Communication is the key. The aspects of good communication are simple, whether in an email, within a broadcast message posted to your company website, or even within your marketing messaging: they should be clear, concise, consistent, and they should manage expectations. This point deserves emphasis: it is one thing to create a communication strategy that answers the technical requirements, but an entirely separate issue to create a strategy that anticipates questions and provides solutions.”
But who has time for clear and concise communication? Everyone, if you have the right tools. Put the tools in front of the people, and make them as simple as possible (the tools, not the people). One of the topics on which I often present is the problem of end user productivity, and how structured collaboration (ECM platforms, SharePoint) and unstructured collaboration (social tools, like Yammer) can both cause confusion if not implemented in a way that makes clear the preferred methods of communication. The issue is education as much as it is about the technology platforms used. You cannot simply assume that because Yammer is so easy to use out of the box that everyone inherently understands how to make the most of it.
There is no single communication strategy that will work for every organization, but a lot you can learn from the experiences of others. Based on my experience in project and operations management where I was dealing with front-line customer issues, product and development team interactions around the delivery of the platforms my customers used, here's one roadmap to improving communication:
Train your customer-facing teams to properly capture the information.
Make yourself the communication evangelist for your team or company, constantly looking for teaching moments. Advocate capturing requirements via entire sentences, rather than our increasing habit to chop up language into tweet-ready fragments. Persuade people to break each issue down into logical steps, and to carefully capture the viewed behavior, expected results, and then their specific ask -- including who they are requesting help from, and when they need it. Seems basic, I know, but how much time do you spend "collaborating" with people around unclear communications? Too much time, I'll wager.
Automate the mechanisms for entering information.
This might be the implementation of an issue tracking platform, with a form accessed via your main company portal within SharePoint. It might be a simple list form in SharePoint itself, or maybe an Issues group in Yammer. Implement your solutions in a way that allows people to easily access and share this information. This should be a no-brainer – log in, define the appropriate issue, prioritize your information, and then leave your data. The easier you make it, the likelier they are to use it. Automate through workflow whenever possible removing the guess work of who needs to review, and whether they received it. Simplify the end user interface wherever possible.
Set up a process for deciphering this information.
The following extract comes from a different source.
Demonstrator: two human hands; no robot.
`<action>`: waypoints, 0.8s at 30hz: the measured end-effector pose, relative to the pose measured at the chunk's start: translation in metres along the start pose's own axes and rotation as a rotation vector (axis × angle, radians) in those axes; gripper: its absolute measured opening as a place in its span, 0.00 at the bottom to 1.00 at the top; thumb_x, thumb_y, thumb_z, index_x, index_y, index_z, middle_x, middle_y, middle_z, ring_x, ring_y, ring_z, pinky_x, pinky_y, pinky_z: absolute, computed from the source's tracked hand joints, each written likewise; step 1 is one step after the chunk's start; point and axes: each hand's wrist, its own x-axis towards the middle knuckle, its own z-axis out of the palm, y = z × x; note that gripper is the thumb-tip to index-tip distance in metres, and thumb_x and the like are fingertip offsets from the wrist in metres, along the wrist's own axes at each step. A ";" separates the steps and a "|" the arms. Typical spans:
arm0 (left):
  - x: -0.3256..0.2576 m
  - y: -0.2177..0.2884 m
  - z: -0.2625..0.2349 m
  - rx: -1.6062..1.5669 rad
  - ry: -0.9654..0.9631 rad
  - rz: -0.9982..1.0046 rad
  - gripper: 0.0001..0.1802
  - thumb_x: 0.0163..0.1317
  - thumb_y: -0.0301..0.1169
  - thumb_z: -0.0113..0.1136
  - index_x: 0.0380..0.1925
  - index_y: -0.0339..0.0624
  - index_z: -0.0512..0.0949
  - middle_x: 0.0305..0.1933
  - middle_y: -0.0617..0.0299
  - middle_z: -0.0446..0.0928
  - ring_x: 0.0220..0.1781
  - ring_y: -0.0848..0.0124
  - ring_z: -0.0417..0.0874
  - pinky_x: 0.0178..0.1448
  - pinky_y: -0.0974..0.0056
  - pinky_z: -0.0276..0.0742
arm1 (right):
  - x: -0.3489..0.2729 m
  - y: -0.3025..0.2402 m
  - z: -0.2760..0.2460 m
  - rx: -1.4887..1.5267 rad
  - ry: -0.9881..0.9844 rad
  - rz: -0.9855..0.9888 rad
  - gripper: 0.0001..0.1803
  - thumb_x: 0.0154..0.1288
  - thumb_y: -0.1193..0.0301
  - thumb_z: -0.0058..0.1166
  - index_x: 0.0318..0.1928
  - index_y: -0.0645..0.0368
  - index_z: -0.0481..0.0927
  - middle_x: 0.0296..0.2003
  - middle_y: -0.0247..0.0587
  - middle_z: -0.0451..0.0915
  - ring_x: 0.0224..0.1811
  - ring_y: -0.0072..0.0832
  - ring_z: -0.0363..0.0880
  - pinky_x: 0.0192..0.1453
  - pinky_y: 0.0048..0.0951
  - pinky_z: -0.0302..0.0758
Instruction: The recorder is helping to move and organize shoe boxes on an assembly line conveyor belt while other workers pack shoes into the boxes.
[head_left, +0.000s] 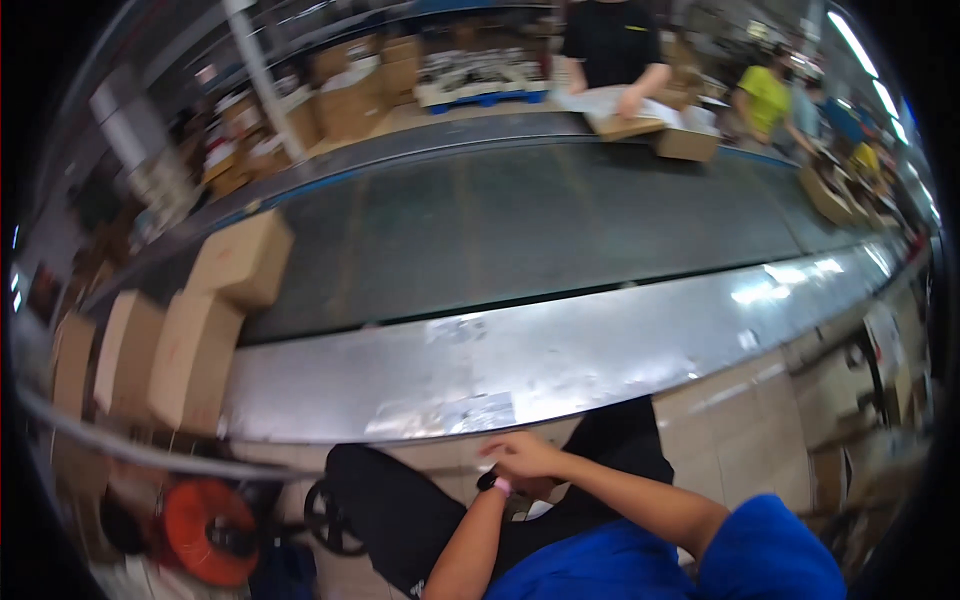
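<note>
Just short of the edge of a metal ledge (pixel 570 345), with little room ahead, our right hand (pixel 526 455) crosses our left hand (pixel 537 488) near the pink wristband (pixel 503 486) we wear on the left; whether either grips anything, we cannot tell. Brown cartons (pixel 197 355), contents hidden, stand at left, while a co-worker (pixel 612 45) handles a white-topped box (pixel 622 128) across the dark conveyor belt (pixel 470 225), strip lights (pixel 853 44) at far right.
</note>
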 end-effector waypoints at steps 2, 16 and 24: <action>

Once you have the information, what will you do with it? It’s one thing to set up a vehicle for capturing and documenting customer information, it’s another thing to get your product development team to respond – so that your sales team can provide timely feedback. If your organization is in the dev or operations space, make the review of these inputs part of your daily/weekly/monthly review process. Assign priority and responsibility. Once again, this may be highly automated.
Assign to necessary technical leads.
The product team has responded, and the appropriate technical lead – whether part of your internal engineering team or part of a third-party development organization – should be automatically notified. Actually, this is a big incentive for my own product management team. They are acutely aware that the sooner they respond, the sooner the issue gets assigned to an engineer and moves off of their own plate. How’s that for motivation? Instead of the engineering team lead receiving email notification for every single problem that comes across the product team, maybe design your solution to automatically organize and delegate based on metadata and/or issue severity. More opportunities for automation, hiding these steps behind a workflow or form -- but I'd just like to point out the mechanics behind them.
Train customer-facing teams to report back to customers.
At any given moment, I know that I can log into my SharePoint environment and receive the latest update on any issue or enhancement that was entered the previous week, because the assignment of tasks and the accountability to consume that communication, decipher it, and respond quickly has become part of our company culture. How powerful is that?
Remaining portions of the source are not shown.